The startup scene which is dominated by microfinance and payment solutions companies have attracted a significant venture capital investment in recent years due to its potential for growth and huge profit for all involve in this business.
Nonetheless, some startups have failed after receiving funding from venture capitalists due to a lack of adequate funds to propel the business, government bureaucracy or policies that impede growth, inadequate mentorship and support services, and poor management practices being responsible for the failure.
Also, one of the significant reasons for startup failure in Nigeria is poor management, unreliable data that leases to inadequate understanding of the target market and the startup founders lacking the skills and experience needed to manage a business successfully being first timers. As a result, they may make poor decisions that ultimately lead to the failure of the venture. For example, startup founders may neglect critical areas such as financial management, marketing, or strategic planning, which can impact the viability of their business in the long run.
Speaking with a financial expert, Ms Abiodun James she explained that venture capital benefit brings about the actualization of the ambition of the start-up because if such business is successfully run it could be one of the the top 500 or 1000 in the world.
She explained that venture capitalist funds benefits the startup founders and their employees, the venture capital investors, and also the society, who has access to a new product or service that willimprove their standard of life.
She, however, stated that’s getting the process right, and ensuring capital flows to the ideas that willmake it succeed, goes well beyond just investor returns.
It is a rigorous hurdle to scale for any startup but would be worthwhile when their exist a unique business model that is sellable and will generate income as well for the startup companies and likewise the investors.
A well detail business plan with the right technology to showcase the charts while outlining the company’s sources, uses of funds and knowing the terms or percentage both parties will give in exchange for the fund sought from the venture capitalist in the business.
The venture capitalists, investors and founders are making huge profit due to their financial decisions as witnessed in some of the five unicorns in Nigeria which is evident in these companies comprising Flutterwave, Interswitch, Opay, Andela, and Jumia.
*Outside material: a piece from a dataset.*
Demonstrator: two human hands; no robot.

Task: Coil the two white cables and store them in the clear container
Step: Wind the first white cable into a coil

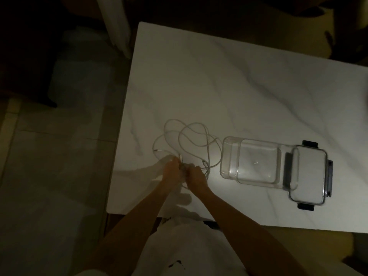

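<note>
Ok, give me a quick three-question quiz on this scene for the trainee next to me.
1. Multiple choice: relative to the container, the lid is A) clipped on top, B) off, at its right end, C) on the floor.
2. True or false: one of the cables already lies in the container.
3. What do the left hand and right hand grip?
Key: 1 B; 2 false; 3 the cables, lying tangled on the table.
</note>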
Experts revealed that the rise in the usage of smartphones and Internet connectivity have created a marketplace that can be explored by fintech as they disrupt traditional industries like retail and financial services
Hence, the fintech startups are witnessing venture capitalists funding while the growth of some startups has failed due to their growth being impeded by government policies, weak infrastructure, and lack of further investments to propel the business.
Abiodun reiterates that it is important to note that a lot of profit is generated by venture capitalist which ranges from their stakes in the business and profit sharing model.
“there are various ways the venture capitalist makes their fund which could be through a management fee for managing a firm’s fund. Another the is carried interest on the fund’s return on investment generally referred to as “The carry”
The carry is the profit participation that the VC firm sets as part of its agreement with a startup. The agreement is typically structured, so that once the funds investment starts getting distributed back to the fund investors, the VC firm gets a carry percentage of 20 Percent.
A very successful firm with a strong track record might negotiate for a higher carry. Therefore, identifying a startup to invest in at an early stage might come with a risk, but if it becomes a success with the way businesses are breaking out in Nigeria, especially in the fintech space, an investor with the pool of resources stands a chance to make a huge ton of profit from a smart and informed financial decision position that awaits him.